Exercise brief -> Give back the entries in full, exactly as they are written.

Input data ->
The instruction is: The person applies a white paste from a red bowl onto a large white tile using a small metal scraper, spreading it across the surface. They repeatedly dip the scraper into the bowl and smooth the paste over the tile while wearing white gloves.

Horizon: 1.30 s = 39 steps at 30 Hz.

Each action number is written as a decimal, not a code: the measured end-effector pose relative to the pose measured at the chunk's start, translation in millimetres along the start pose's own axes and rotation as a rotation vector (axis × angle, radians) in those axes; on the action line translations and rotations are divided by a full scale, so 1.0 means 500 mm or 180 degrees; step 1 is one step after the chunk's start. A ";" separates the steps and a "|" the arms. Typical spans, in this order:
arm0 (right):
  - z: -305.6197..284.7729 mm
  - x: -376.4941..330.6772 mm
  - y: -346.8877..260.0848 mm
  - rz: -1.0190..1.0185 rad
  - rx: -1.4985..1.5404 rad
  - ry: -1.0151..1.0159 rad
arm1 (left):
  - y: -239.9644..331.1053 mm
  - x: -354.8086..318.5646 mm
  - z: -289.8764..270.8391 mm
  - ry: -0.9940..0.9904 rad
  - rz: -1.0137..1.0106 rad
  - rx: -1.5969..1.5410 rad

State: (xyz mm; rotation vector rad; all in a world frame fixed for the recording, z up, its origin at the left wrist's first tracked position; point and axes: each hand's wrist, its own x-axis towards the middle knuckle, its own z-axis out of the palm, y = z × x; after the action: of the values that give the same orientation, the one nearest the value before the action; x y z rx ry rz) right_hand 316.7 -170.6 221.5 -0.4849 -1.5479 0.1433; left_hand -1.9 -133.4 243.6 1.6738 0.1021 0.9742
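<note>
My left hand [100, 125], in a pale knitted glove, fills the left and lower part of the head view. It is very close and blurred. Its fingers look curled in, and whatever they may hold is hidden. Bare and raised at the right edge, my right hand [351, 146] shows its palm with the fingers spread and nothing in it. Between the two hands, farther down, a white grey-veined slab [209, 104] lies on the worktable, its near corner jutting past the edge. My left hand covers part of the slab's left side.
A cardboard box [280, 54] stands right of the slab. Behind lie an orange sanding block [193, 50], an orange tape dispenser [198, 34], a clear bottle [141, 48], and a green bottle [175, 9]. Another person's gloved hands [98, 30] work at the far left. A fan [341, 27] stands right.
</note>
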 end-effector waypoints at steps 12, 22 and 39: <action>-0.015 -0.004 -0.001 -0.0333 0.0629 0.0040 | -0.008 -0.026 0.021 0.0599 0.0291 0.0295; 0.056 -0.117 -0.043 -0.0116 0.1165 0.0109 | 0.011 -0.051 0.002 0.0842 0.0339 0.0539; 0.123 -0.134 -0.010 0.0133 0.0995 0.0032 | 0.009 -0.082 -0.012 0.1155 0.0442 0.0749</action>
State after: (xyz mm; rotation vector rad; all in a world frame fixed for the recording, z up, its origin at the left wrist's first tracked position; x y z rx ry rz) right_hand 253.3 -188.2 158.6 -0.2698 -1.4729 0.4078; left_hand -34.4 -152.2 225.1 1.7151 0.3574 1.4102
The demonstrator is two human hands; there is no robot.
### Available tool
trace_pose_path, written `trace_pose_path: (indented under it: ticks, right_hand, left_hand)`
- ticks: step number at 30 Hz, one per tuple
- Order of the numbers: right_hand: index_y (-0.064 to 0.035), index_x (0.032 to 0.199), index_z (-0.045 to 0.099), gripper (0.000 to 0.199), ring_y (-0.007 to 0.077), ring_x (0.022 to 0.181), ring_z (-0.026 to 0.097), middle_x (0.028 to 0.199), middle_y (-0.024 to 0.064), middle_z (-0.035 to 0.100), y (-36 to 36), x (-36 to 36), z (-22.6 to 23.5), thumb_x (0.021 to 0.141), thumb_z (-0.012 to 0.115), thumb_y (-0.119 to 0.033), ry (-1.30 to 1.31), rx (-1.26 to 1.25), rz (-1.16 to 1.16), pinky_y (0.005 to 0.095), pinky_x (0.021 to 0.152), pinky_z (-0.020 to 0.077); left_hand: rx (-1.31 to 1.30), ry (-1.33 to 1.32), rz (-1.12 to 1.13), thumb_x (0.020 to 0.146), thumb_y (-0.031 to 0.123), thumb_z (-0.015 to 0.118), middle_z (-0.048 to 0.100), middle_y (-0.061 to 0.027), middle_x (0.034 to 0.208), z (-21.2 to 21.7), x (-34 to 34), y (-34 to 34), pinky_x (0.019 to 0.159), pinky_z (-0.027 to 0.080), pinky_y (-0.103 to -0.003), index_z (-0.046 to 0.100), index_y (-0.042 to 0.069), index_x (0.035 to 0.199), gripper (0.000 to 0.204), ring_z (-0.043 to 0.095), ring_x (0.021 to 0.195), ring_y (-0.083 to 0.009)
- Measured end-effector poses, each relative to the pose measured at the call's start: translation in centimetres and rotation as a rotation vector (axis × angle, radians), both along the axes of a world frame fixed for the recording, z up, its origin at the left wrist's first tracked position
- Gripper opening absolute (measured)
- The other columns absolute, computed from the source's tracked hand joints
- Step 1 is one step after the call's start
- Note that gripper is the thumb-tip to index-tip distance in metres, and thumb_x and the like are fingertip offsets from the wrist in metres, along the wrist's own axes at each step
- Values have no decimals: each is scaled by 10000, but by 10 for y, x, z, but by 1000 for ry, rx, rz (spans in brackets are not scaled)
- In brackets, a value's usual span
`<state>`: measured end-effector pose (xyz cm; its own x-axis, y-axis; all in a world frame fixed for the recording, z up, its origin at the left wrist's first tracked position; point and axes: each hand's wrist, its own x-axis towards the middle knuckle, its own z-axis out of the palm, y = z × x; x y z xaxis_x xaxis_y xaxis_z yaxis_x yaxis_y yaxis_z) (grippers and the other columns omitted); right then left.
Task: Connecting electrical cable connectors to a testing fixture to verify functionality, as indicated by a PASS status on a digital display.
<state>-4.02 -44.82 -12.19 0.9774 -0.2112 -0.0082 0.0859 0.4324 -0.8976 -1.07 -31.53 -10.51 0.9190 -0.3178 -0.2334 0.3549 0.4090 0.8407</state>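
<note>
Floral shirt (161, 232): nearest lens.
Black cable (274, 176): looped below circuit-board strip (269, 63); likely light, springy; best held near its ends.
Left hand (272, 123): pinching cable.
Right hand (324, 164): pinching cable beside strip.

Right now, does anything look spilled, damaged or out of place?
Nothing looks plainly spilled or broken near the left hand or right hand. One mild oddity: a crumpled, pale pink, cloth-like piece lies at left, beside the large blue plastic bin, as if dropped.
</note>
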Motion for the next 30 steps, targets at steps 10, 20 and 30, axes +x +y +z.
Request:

Solution to this problem ->
The instruction is: The person applies a white paste from a red bowl onto a large white tile using a small metal scraper, spreading it across the surface. They repeatedly dip the scraper into the bowl and smooth the paste over the tile while wearing white gloves.

Horizon: 1.30 s = 39 steps at 30 Hz.

Each action number is written as a decimal, not a code: the measured end-effector pose relative to the pose measured at the chunk's start, translation in millimetres along the start pose's own axes and rotation as a rotation vector (axis × angle, radians) in those axes; on the action line translations and rotations are divided by a full scale, so 1.0 means 500 mm or 180 degrees; step 1 is one step after the chunk's start. A ";" separates the steps and a "|" the arms. Typical spans, in this order:
arm0 (right):
  - z: -305.6197..284.7729 mm
  - x: -376.4941..330.6772 mm
  - y: -346.8877..260.0848 mm
  - rz: -1.0190..1.0185 rad
  - rx: -1.4985..1.5404 rad
  - ry: -1.0151..1.0159 rad
arm1 (left):
  - y: -239.9644..331.1053 mm
  - x: -354.8086..318.5646 mm
  - z: -289.8764..270.8391 mm
  - ry: -0.9940..0.9904 rad
  - rz: -1.0137..1.0106 rad
  - rx: -1.5969..1.5410 rad

State: (xyz mm; rotation vector rad; all in a world frame fixed for the recording, z up, its origin at the left wrist's first tracked position; point and axes: each hand's wrist, its own x-axis towards the middle knuckle, its own z-axis out of the palm, y = z × x; after the action: of the values that give the same orientation, the one nearest the value before the action; x y z rx ry rz) right_hand 316.7 -170.6 221.5 -0.4849 -1.5479 0.1433; left_hand -1.9 -133.4 243.6 1.6738 0.1021 0.9742
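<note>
My left hand [100, 125], in a pale knitted glove, fills the left and lower part of the head view. It is very close and blurred. Its fingers look curled in, and whatever they may hold is hidden. Bare and raised at the right edge, my right hand [351, 146] shows its palm with the fingers spread and nothing in it. Between the two hands, farther down, a white grey-veined slab [209, 104] lies on the worktable, its near corner jutting past the edge. My left hand covers part of the slab's left side.
A cardboard box [280, 54] stands right of the slab. Behind lie an orange sanding block [193, 50], an orange tape dispenser [198, 34], a clear bottle [141, 48], and a green bottle [175, 9]. Another person's gloved hands [98, 30] work at the far left. A fan [341, 27] stands right.
</note>
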 end-effector waypoints at steps 12, 22 and 39: <action>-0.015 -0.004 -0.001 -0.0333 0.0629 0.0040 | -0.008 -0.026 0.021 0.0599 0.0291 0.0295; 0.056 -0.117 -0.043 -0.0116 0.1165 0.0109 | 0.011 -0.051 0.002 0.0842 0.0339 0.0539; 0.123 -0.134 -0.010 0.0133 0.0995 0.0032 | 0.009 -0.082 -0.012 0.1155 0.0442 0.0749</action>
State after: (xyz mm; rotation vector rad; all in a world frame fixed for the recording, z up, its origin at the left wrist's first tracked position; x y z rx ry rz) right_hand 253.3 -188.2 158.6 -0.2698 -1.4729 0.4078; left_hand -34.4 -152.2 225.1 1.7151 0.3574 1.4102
The demonstrator is two human hands; there is no robot.
### Available tool
trace_pose_path, written `trace_pose_path: (indented under it: ticks, right_hand, left_hand)`
- ticks: step number at 30 Hz, one per tuple
- Order of the numbers: right_hand: index_y (-0.064 to 0.035), index_x (0.032 to 0.199), index_z (-0.045 to 0.099), gripper (0.000 to 0.199), ring_y (-0.007 to 0.077), ring_x (0.022 to 0.181), ring_z (-0.026 to 0.097), middle_x (0.028 to 0.199), middle_y (-0.024 to 0.064), middle_z (-0.035 to 0.100), y (-36 to 36), x (-36 to 36), z (-22.6 to 23.5), thumb_x (0.021 to 0.141), thumb_z (-0.012 to 0.115), thumb_y (-0.119 to 0.033), ry (-1.30 to 1.31), rx (-1.26 to 1.25), rz (-1.16 to 1.16), pinky_y (0.005 to 0.095), pinky_x (0.021 to 0.152), pinky_z (-0.020 to 0.077); left_hand: rx (-1.31 to 1.30), ry (-1.33 to 1.32), rz (-1.12 to 1.13), thumb_x (0.020 to 0.146), thumb_y (-0.031 to 0.123), thumb_z (-0.015 to 0.118), middle_z (-0.048 to 0.100), middle_y (-0.061 to 0.027), middle_x (0.034 to 0.208), z (-21.2 to 21.7), x (-34 to 34), y (-34 to 34), pinky_x (0.019 to 0.159), pinky_z (-0.027 to 0.080), pinky_y (-0.103 to -0.003), index_z (-0.046 to 0.100), index_y (-0.042 to 0.069), index_x (0.035 to 0.199), gripper (0.000 to 0.204), ring_z (-0.043 to 0.095), ring_x (0.021 to 0.195), ring_y (-0.083 to 0.009)
- Measured end-effector poses, each relative to the pose measured at the call's start: translation in centimetres and rotation as a rotation vector (axis × angle, radians), both along the axes of a world frame fixed for the recording, z up, its origin at the left wrist's first tracked position
- Gripper opening absolute (measured)
- The other columns absolute, computed from the source's tracked hand joints
- Step 1 is one step after the call's start
- Note that gripper is the thumb-tip to index-tip distance in metres, and thumb_x and the like are fingertip offsets from the wrist in metres, along the wrist's own axes at each step
- Values have no decimals: each is scaled by 10000, but by 10 for y, x, z, but by 1000 for ry, rx, rz (spans in brackets are not scaled)
- In brackets, a value's usual span
`<state>`: measured end-effector pose (xyz cm; its own x-axis, y-axis; all in a world frame fixed for the recording, z up, its origin at the left wrist's first tracked position; point and axes: each hand's wrist, its own x-axis towards the middle knuckle, its own z-axis out of the palm, y = z × x; x y z xaxis_x xaxis_y xaxis_z yaxis_x yaxis_y yaxis_z) (grippers and the other columns omitted); right then left.
Task: Connecting electrical cable connectors to a testing fixture to verify functionality, as indicated by a PASS status on a digital display.
<state>-4.02 -44.82 -12.19 0.9774 -0.2112 -0.0082 0.0859 0.4324 -0.8976 -1.07 -31.53 -10.51 0.9190 -0.3178 -0.2334 0.3549 0.4090 0.8407</state>
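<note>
Floral shirt (161, 232): nearest lens.
Black cable (274, 176): looped below circuit-board strip (269, 63); likely light, springy; best held near its ends.
Left hand (272, 123): pinching cable.
Right hand (324, 164): pinching cable beside strip.

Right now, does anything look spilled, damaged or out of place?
Nothing looks plainly spilled or broken near the left hand or right hand. One mild oddity: a crumpled, pale pink, cloth-like piece lies at left, beside the large blue plastic bin, as if dropped.
</note>
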Motion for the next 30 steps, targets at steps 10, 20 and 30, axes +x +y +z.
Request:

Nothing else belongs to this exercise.